[Entries taken from a collection]
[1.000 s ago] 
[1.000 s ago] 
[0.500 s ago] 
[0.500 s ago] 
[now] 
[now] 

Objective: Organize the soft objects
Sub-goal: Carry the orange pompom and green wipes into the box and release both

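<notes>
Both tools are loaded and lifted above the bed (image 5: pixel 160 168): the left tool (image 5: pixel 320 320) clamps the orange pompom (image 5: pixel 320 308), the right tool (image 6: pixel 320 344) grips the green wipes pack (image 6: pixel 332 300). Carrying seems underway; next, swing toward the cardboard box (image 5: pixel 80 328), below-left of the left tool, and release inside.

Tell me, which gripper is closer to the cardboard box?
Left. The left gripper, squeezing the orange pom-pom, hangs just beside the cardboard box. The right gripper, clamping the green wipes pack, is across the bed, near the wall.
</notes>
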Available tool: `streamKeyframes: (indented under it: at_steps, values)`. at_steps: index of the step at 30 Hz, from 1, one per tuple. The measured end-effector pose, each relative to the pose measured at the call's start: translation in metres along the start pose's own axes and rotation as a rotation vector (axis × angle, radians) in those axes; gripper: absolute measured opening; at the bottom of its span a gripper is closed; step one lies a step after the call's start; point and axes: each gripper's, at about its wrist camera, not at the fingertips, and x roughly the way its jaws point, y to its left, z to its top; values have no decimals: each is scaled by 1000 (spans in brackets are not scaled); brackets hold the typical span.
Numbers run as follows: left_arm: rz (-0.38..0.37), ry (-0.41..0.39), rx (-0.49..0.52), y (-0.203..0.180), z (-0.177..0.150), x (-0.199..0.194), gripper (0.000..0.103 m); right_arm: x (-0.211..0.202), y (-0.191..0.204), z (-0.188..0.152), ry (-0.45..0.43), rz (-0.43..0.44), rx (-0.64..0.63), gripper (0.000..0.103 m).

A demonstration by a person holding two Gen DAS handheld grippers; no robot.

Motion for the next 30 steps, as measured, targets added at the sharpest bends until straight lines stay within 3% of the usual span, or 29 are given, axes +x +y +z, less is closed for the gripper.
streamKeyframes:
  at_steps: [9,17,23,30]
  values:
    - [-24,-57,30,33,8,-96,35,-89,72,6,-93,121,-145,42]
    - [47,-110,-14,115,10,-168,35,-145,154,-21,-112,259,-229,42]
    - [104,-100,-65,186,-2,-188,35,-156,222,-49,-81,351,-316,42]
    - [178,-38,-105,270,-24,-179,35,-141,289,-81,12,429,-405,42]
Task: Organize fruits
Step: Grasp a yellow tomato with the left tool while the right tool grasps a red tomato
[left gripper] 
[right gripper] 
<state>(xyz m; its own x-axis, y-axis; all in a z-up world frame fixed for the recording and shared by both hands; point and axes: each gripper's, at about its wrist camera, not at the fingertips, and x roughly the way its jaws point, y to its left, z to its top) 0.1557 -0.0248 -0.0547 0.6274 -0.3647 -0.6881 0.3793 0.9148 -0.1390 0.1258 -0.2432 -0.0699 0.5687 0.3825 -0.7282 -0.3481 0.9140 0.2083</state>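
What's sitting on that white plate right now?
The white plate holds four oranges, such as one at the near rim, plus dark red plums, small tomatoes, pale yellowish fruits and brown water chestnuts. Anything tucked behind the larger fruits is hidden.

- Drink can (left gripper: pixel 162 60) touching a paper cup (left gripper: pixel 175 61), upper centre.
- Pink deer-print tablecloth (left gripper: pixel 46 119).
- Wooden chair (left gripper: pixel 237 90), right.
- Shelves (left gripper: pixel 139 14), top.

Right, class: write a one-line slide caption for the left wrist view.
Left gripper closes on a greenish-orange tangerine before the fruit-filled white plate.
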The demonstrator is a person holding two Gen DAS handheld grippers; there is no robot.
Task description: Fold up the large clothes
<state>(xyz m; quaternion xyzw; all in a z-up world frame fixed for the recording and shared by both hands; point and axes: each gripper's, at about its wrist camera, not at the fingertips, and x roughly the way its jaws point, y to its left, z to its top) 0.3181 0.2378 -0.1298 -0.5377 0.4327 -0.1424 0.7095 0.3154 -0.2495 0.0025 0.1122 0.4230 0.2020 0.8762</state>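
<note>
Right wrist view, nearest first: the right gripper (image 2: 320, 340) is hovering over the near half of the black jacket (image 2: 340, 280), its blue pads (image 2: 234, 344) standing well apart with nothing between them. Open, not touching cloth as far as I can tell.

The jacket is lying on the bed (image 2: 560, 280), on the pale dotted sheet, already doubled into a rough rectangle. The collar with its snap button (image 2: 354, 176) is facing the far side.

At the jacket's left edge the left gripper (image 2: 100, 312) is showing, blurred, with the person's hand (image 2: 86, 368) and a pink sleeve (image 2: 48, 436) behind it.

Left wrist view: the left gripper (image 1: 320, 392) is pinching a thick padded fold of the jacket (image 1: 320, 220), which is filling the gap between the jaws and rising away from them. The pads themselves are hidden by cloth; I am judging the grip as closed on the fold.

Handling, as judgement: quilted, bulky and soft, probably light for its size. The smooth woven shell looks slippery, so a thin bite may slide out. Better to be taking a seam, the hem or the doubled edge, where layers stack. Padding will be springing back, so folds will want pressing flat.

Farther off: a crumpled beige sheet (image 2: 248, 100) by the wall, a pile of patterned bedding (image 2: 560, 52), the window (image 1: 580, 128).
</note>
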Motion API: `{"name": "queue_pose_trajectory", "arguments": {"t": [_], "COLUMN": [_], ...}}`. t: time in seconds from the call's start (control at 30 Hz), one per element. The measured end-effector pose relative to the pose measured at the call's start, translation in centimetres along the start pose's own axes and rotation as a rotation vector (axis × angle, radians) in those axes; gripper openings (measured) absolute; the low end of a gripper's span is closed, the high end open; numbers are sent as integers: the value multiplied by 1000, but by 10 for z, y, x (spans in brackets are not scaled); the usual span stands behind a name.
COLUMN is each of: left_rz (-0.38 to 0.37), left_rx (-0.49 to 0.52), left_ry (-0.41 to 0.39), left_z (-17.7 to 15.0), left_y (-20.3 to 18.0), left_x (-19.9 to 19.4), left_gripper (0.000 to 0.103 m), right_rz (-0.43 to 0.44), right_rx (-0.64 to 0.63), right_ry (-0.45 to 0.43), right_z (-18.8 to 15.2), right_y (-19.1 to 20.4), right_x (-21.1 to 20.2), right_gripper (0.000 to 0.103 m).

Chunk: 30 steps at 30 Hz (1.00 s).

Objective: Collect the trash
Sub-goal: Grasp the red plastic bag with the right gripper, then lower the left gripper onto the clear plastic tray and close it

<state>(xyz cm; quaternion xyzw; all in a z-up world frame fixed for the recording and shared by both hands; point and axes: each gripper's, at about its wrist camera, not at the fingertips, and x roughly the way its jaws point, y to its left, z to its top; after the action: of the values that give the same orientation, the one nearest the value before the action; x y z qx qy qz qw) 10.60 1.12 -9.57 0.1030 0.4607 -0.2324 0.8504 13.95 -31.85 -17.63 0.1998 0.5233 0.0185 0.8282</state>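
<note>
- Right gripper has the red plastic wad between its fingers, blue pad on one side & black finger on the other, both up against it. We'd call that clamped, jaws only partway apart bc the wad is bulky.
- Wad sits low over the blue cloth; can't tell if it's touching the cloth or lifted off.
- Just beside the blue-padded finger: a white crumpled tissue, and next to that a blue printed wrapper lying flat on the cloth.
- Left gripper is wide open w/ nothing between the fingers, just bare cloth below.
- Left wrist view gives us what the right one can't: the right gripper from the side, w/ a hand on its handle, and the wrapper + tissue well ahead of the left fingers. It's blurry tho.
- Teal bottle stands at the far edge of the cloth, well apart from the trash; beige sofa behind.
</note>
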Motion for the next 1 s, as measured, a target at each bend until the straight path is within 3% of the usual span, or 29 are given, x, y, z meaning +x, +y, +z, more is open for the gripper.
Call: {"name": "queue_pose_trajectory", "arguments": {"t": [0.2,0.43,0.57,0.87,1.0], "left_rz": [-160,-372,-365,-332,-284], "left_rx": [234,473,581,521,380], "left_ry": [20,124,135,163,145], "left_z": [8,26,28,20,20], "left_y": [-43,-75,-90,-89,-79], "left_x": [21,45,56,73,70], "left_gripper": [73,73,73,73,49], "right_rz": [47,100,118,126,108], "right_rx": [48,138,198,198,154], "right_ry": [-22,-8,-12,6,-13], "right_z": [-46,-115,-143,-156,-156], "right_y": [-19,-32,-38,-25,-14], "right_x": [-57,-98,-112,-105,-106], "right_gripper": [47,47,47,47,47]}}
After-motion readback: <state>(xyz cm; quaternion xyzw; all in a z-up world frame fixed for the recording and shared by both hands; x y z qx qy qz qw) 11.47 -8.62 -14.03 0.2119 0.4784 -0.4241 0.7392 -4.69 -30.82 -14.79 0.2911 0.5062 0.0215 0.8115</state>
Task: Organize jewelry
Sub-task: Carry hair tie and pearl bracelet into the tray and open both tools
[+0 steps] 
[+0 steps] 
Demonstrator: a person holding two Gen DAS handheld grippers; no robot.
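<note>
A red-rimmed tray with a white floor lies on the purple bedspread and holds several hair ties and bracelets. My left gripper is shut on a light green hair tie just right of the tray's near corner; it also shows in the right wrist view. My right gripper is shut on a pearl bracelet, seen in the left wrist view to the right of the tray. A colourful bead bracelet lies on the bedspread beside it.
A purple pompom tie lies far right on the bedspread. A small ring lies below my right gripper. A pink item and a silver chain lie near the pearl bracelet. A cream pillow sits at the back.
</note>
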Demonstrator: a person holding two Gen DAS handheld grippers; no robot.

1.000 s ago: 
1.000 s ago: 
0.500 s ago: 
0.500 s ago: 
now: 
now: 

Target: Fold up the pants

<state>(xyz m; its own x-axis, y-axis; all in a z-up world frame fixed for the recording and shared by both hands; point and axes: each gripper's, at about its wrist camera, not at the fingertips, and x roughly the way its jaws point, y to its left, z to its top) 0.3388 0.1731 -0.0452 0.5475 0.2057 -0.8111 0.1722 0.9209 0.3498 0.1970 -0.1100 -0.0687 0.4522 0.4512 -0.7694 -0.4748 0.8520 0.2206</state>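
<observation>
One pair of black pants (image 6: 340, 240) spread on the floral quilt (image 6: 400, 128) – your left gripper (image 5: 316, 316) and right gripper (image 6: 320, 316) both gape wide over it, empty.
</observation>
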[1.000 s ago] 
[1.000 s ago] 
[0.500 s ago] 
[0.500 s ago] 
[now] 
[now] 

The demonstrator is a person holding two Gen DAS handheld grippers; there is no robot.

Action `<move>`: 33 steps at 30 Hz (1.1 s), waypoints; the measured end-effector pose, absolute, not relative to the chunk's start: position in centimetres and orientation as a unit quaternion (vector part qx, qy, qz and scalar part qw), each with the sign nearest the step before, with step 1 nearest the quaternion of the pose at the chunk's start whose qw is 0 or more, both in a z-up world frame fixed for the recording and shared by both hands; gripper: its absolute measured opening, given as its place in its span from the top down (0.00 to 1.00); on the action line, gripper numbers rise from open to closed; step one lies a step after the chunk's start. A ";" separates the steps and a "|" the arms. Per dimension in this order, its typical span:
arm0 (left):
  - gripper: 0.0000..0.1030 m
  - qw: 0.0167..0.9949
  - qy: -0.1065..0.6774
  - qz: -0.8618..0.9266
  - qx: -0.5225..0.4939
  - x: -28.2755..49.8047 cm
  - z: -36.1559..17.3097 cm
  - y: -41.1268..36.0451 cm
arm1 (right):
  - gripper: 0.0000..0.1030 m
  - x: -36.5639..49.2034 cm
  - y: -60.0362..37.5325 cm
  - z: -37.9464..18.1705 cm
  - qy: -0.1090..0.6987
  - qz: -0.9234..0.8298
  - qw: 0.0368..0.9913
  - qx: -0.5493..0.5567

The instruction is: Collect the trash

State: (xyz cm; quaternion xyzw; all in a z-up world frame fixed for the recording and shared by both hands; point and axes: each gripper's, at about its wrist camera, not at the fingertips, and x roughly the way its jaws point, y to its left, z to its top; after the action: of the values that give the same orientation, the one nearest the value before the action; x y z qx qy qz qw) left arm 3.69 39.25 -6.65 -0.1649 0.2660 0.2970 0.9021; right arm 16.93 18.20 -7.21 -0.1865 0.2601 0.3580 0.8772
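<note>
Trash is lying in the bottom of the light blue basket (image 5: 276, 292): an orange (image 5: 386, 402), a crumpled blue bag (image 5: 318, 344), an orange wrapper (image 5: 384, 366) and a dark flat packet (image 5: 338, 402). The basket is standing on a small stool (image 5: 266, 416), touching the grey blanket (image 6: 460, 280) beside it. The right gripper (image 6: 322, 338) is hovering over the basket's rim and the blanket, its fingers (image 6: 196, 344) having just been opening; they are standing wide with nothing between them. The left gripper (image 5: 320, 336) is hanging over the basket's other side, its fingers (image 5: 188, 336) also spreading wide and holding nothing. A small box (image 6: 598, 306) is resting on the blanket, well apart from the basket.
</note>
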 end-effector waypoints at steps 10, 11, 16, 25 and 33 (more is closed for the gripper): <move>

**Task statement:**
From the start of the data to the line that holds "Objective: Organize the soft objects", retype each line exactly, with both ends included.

**Output below:**
[1.000 s ago] 
[1.000 s ago] 
[0.500 s ago] 
[0.500 s ago] 
[now] 
[now] 

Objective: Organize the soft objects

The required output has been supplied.